Documentation

Introduction

The Archives Unleashed Cloud, referred to as AUK, is an open-source cloud-based analysis tool that helps researchers and scholars conduct web archive analysis.

AUK is a component of the Archives Unleashed Project, which empowers researchers, scholars, librarians and archivists to access and explore their web archival collections. As accessibility is a main priority of the project, AUK supports this goal by providing a web-based front end for users to access the Archives Unleashed Toolkit.

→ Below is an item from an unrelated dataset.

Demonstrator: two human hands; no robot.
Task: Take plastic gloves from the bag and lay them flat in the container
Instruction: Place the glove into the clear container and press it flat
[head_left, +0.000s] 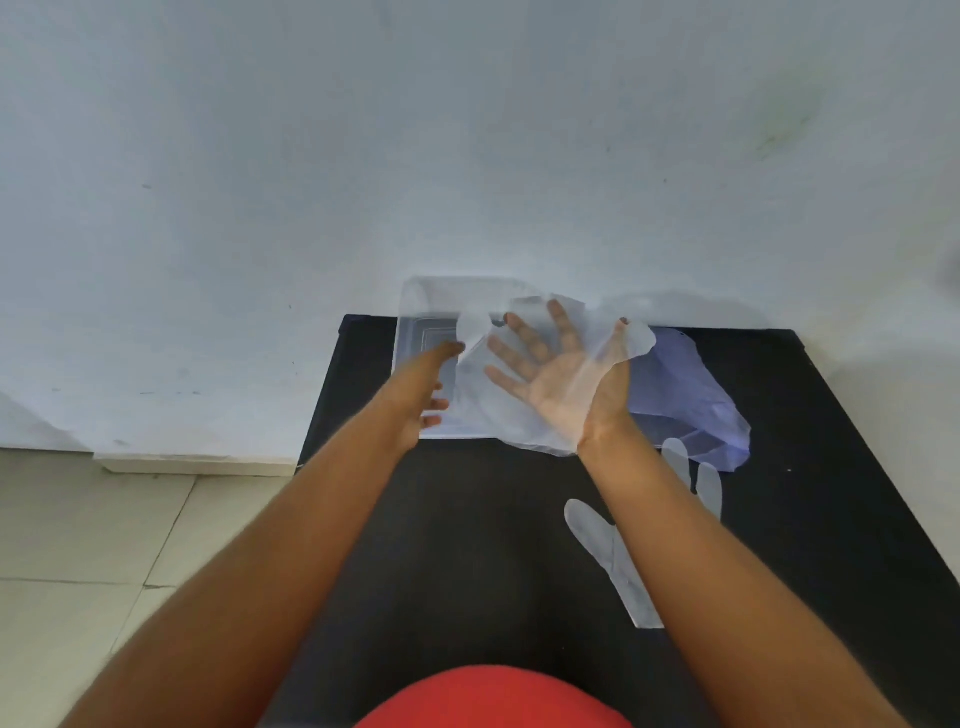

For more information on the AUK platform, as well as the basics of web archiving and the WARC file format, check out our about page.

Audience and Application

AUK is designed to provide a web-based user interface to help users access and analyze their web archive collections. This cloud-based option uses the WASAPI Data Transfer API, which means that individuals already set up with an Archive-It account will be able to ingest and explore WARC files. In the future, we are exploring interoperability with other web archiving platforms.

With AUK you can:

  • Ingest Archive-It collections via WASAPI;
  • Download collection derivatives: network files, domain lists, and full text (all and by domain); and
  • Visualize your collections with an in-browser network diagram to see major nodes and connections within the collection.

Note: You can use our canonical version at https://cloud.archivesunleashed.org, or you are welcome to run your own local version by visiting our GitHub repository.

Getting Started

This guide will walk through how to set up an AUK account and sync your Archive-It collections, and the types of analysis outputs you can curate.

Login

Begin at https://cloud.archivesunleashed.org.

You will not need to sign up for an AUK account. Instead, AUK will use either a Twitter or GitHub account to authenticate your login. For those who have multiple Twitter or GitHub accounts, feel free to use whichever suits your research purposes best. AUK only uses these accounts to authenticate who you are, we do not have any additional access to your Twitter or GitHub account!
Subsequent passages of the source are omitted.